On December 8, 1863 Lincoln sent his annual message to Congress in which he reviewed the state of the country during the year that was coming to an end.  The message to Congress would have been read by a clerk.  We would call this today a state of the union address.  Washington had delivered his annual messages to Congress personally to joint sessions.  This custom was ended by Thomas Jefferson, who thought the President delivering a speech to Congress smacked of monarchy, too closely resembling the speech from the throne delivered by English monarchs at the opening of Parliament.  Thereafter president’s sent their annual messages to Congress in written form, until Wilson revived the custom of delivering the speech in person.
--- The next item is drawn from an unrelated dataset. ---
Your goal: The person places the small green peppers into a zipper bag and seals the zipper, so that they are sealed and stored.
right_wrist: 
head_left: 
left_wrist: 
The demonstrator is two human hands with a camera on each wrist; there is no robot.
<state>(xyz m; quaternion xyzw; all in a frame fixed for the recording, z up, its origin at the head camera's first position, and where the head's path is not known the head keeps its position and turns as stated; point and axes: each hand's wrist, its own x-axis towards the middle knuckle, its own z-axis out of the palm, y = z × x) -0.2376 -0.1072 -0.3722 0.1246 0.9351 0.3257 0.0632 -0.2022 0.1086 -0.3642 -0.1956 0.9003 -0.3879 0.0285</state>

One aspect of Lincoln’s speech that surprised me when I first read it is the amount of it devoted to foreign affairs, almost half, if the portion dealing with foreign nationals in the United States is included.  Lincoln devotes less than a quarter of the speech to the War which is unsurprising.  The War news was a constant feature of life in the United States during the Civil War, and Lincoln probably looked upon the annual message as an opportunity to remind Congress and the people that the War was not the only thing occurring in the United States.  Lincoln ends his message with a general overview of his policy regarding Reconstruction.  Lincoln could hope now that ultimate victory might be on the horizon, and he realized that a substantial portion of the Republican members of Congress opposed any leniency to the South.  Lincoln was beginning his tight rope walk to both satisfy the demands of the Radical Republicans for civil rights for freedmen, and to deny them their desire to punish the South.  He would continue to walk that tightrope until the bullet of Booth brought his life to an end with consequences the nation is still living with.  Here is the annual address of President Abraham Lincoln for 1863: (more…)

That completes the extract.